- Location: South Australia
- Nearest city: Beachport
- Coordinates: 37°27′12″S 139°58′36″E﻿ / ﻿37.45333°S 139.97667°E
- Area: 8.75 km^{2} (3.38 sq mi)
- Established: 1 January 1959
- Governing body: Department for Environment and Water
- Website: http://www.environment.sa.gov.au/parks/Find_a_Park/Browse_by_region/Limestone_Coast/Beachport_Conservation_Park

= Beachport Conservation Park =

Protected area in South Australia

 Beachport Conservation Park, formerly the Beachport National Park, is a protected area located in the Limestone Coast of South Australia about 80 km north-west of Mount Gambier and immediately north of the township of Beachport.

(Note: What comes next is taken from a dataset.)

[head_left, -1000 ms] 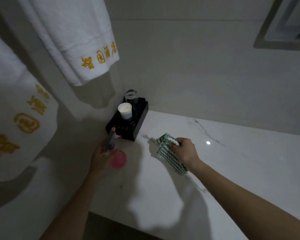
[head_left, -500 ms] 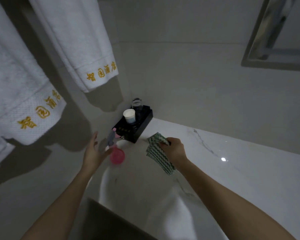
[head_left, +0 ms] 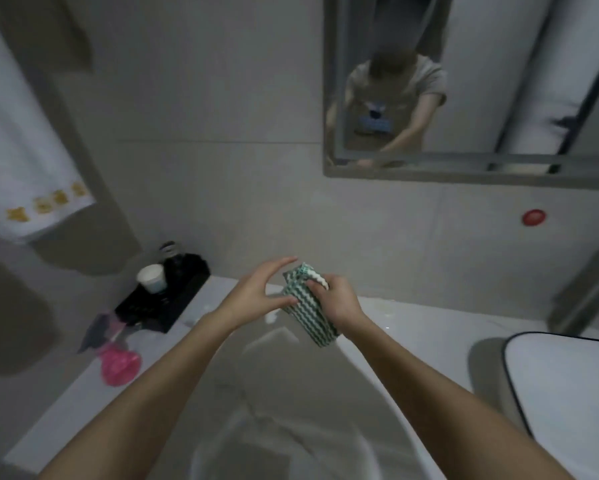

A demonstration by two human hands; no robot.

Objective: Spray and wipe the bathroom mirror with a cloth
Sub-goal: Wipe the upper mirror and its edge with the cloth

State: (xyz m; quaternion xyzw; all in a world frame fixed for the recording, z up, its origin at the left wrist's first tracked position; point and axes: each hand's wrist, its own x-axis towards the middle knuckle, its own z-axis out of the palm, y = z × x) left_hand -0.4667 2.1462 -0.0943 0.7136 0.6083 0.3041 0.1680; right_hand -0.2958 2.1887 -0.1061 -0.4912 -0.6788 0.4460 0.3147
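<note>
**A:** What has hold of the cloth?

**B:** The right hand (head_left: 339, 299) has its fingers curled round the upper end of the cloth (head_left: 308, 306), bunching it so the rest hangs down toward five o'clock. The left hand (head_left: 261, 292) is spread and relaxed, fingertips touching the cloth's near face at about nine o'clock of it. My guess is that it steadies or refolds the fabric into a pad for wiping.

**A:** What sort of cloth?

**B:** Soft, limp, woven in green-and-white zigzags, folded into a thick strip.

**A:** And the sprayer?

**B:** The spray bottle (head_left: 116, 355) stands apart on the countertop (head_left: 412, 320) at eight o'clock from the hands, nobody touching it: a rounded pink translucent body with a grey trigger head. It is blurred, so I can't say more.

**A:** The mirror?

**B:** The mirror (head_left: 498, 81) is on the wall at one o'clock, flat glass in a grey frame, well above the hands and not yet touched. The counter is smooth, pale, veined stone. A black tray (head_left: 173, 299) with a white cup (head_left: 151, 278) sits just beyond the bottle.
</note>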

Land in the conservation park first acquired protected area status as a reserve created in 1959. Land in Sections 5, 31, 32, 40 and 58 of the cadastral unit of the Hundred of Lake George was proclaimed as the Beachport National Park on 19 September 1968 under the National Parks Act 1966. On 25 September 1969, the national park was proclaimed as a historic reserve under the Aboriginal and Historic Relics Act 1965. On 27 April 1972, the national park was reconstituted as the Beachport Conservation Park under the National Parks and Wildlife Act 1972.

The conservation park is classified as an IUCN Category VI protected area. In 1980, it was listed on the now-defunct Register of the National Estate.